** Exercise goal **
Report back every line from the entries below in which the word "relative" occurs.

Dataset records Block Start

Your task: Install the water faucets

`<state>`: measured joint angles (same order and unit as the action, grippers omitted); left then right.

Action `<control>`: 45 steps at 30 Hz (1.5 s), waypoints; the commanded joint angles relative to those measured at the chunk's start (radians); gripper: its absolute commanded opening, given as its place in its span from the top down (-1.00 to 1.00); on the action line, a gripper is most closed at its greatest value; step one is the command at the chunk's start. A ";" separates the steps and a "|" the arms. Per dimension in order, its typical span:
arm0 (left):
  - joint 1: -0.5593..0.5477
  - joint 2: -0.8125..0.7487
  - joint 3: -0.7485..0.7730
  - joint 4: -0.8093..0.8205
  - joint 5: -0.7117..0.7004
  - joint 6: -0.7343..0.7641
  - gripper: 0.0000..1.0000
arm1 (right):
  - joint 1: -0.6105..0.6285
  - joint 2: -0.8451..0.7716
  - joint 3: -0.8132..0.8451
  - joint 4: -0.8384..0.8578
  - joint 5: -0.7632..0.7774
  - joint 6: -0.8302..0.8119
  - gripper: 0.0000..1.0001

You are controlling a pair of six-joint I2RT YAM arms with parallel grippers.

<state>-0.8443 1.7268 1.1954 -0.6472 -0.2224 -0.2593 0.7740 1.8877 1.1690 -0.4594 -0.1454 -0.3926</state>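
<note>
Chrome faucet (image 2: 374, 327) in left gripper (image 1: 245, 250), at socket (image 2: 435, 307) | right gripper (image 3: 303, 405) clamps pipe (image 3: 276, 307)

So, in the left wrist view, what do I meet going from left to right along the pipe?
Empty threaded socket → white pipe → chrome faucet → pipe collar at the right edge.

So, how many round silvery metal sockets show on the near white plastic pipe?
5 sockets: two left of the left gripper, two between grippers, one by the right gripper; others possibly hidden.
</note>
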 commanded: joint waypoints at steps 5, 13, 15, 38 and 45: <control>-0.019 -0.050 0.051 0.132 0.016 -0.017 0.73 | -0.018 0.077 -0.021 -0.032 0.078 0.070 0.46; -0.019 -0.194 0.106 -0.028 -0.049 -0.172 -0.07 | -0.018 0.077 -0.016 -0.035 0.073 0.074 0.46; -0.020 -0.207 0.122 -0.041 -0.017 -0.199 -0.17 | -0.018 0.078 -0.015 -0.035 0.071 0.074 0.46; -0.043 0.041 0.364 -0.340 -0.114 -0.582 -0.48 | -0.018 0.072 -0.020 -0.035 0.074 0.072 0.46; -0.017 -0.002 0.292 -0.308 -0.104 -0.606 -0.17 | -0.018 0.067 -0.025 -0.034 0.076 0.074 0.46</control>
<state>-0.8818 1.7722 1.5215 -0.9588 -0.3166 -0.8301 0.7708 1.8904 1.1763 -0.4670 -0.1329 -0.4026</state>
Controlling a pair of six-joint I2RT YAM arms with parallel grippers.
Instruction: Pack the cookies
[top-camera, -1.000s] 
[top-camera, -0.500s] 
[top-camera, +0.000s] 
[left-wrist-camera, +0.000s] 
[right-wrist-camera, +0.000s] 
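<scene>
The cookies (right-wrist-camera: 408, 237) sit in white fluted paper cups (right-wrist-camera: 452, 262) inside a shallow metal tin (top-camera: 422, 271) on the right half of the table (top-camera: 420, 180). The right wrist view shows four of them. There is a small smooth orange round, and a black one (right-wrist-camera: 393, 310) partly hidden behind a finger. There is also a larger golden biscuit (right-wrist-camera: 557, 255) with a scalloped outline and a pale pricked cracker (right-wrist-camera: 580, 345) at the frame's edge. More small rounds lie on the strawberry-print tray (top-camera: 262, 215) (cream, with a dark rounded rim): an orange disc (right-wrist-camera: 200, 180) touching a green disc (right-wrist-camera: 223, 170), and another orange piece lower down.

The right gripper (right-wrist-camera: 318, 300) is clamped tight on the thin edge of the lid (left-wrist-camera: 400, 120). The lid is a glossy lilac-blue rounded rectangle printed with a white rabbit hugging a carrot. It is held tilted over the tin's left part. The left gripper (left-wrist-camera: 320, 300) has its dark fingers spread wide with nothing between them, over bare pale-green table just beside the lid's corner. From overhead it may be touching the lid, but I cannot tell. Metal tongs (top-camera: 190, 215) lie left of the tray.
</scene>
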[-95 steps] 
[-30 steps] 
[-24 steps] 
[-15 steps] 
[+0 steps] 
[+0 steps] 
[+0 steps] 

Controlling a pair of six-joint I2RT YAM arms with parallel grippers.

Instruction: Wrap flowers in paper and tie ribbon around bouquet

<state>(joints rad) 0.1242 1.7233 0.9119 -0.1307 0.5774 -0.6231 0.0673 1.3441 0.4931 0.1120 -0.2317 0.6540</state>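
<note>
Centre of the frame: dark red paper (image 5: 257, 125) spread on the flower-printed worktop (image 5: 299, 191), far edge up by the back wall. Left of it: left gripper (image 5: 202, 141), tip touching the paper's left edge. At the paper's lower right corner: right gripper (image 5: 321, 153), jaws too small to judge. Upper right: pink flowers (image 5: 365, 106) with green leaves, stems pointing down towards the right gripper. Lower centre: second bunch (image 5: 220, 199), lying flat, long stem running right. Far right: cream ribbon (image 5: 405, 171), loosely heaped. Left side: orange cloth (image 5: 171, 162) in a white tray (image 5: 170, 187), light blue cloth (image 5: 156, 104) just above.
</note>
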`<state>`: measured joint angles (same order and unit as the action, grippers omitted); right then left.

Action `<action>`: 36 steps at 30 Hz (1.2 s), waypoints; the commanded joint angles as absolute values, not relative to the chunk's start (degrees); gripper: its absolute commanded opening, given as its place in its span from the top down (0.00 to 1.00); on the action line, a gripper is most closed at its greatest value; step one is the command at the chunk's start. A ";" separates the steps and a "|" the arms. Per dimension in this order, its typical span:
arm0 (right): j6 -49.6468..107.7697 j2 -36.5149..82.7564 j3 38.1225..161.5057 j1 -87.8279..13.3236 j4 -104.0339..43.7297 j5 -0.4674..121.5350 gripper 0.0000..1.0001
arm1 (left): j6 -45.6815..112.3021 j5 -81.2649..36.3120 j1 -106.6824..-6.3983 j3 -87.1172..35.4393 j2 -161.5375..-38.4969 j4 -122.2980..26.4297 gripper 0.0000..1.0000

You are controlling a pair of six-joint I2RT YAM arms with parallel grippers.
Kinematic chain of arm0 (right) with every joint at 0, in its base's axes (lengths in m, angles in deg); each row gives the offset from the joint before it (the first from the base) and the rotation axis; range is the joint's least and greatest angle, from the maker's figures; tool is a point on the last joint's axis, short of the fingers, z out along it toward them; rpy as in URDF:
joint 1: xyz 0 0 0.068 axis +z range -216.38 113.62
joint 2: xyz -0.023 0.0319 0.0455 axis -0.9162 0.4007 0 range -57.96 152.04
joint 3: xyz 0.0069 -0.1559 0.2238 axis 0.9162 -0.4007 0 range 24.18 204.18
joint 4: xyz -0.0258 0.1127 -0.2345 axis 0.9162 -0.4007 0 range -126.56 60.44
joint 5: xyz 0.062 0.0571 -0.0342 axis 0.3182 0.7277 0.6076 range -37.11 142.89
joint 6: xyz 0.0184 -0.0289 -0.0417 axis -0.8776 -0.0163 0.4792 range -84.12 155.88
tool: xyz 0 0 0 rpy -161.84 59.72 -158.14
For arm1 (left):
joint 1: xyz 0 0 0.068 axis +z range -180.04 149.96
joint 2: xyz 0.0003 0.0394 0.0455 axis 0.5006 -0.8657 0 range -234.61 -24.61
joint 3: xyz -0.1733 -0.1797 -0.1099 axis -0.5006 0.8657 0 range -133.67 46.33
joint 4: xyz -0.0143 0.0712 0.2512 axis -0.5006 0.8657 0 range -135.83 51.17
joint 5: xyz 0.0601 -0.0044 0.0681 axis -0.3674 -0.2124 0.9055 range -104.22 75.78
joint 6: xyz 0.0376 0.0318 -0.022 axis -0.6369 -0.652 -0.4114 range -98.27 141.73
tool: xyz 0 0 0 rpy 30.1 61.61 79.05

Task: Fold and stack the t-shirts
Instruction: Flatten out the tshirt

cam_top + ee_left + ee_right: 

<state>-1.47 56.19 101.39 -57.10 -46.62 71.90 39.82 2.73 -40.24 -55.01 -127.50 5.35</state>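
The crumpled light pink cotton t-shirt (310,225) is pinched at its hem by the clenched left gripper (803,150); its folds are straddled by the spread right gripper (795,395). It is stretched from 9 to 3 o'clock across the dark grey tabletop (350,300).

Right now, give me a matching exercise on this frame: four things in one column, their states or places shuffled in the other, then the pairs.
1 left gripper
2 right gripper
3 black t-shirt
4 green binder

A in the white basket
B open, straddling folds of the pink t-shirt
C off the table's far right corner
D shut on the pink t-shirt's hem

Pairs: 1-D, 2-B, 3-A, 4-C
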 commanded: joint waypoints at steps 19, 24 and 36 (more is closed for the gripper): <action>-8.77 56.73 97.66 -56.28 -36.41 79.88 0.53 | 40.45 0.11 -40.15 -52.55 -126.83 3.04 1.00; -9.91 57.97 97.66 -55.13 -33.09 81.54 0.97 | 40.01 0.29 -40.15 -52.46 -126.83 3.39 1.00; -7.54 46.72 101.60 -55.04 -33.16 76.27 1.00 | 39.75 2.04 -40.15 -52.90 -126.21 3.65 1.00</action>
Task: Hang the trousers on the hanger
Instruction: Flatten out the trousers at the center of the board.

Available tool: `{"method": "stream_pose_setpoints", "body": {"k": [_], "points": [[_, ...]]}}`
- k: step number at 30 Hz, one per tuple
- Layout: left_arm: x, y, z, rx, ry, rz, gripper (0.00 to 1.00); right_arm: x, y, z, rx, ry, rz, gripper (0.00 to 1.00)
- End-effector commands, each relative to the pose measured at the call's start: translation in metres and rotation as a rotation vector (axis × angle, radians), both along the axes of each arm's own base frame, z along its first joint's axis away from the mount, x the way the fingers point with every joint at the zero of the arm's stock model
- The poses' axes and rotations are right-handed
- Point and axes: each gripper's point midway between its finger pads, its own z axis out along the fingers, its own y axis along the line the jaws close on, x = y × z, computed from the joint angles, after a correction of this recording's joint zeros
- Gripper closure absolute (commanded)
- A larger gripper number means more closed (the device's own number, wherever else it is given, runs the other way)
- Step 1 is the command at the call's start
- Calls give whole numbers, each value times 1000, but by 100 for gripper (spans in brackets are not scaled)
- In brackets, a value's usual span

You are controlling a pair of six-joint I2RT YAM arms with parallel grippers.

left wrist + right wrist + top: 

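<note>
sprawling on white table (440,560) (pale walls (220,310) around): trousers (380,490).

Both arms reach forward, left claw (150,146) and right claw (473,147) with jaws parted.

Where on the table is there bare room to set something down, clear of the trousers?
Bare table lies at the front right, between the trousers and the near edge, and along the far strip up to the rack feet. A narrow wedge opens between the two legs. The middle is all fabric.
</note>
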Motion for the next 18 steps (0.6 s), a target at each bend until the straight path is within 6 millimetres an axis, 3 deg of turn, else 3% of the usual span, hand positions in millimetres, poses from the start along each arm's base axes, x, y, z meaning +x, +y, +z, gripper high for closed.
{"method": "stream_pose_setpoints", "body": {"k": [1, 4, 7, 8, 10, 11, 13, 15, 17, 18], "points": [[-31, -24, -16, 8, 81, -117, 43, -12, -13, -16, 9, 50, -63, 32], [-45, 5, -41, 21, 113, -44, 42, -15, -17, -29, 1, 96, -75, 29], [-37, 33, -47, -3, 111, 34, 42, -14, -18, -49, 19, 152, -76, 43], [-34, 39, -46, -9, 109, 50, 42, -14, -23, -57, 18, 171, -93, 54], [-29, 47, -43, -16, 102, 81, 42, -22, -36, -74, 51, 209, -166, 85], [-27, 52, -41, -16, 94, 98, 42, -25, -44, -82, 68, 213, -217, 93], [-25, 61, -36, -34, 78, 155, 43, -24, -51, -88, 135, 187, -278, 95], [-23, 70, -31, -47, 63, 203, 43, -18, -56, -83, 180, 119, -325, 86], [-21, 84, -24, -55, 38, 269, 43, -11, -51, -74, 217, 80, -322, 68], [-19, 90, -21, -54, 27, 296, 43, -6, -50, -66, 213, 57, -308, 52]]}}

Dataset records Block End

** Answer area **
Action `<control>`: 45 steps at 30 Hz (1.5 s), waypoints; the commanded joint angles relative to those measured at the chunk's start (radians); gripper: its absolute commanded opening, given as its place in its span from the top down (-1.00 to 1.00); on the action line, a gripper is most closed at its greatest value; step one is the command at the chunk's start. A ";" separates the steps and a "|" the arms. Per dimension in order, its typical span:
Action `<action>`: 36 steps at 30 Hz (1.2 s), waypoints; the commanded joint angles as absolute values, not relative to the chunk's start (degrees); gripper: its absolute commanded opening, given as its place in its span from the top down (0.00 to 1.00); on the action line, a gripper is most closed at its greatest value; step one is the command at the chunk's start. A ";" separates the steps and a "|" the arms. Per dimension in this order, its typical span:
- End-effector commands, each relative to the pose measured at the call's start: translation in metres and rotation as a rotation vector (axis × angle, radians), both along the axes of each arm's own base frame, z along its first joint's axis away from the mount, x the way the fingers point with every joint at the zero of the arm's stock model

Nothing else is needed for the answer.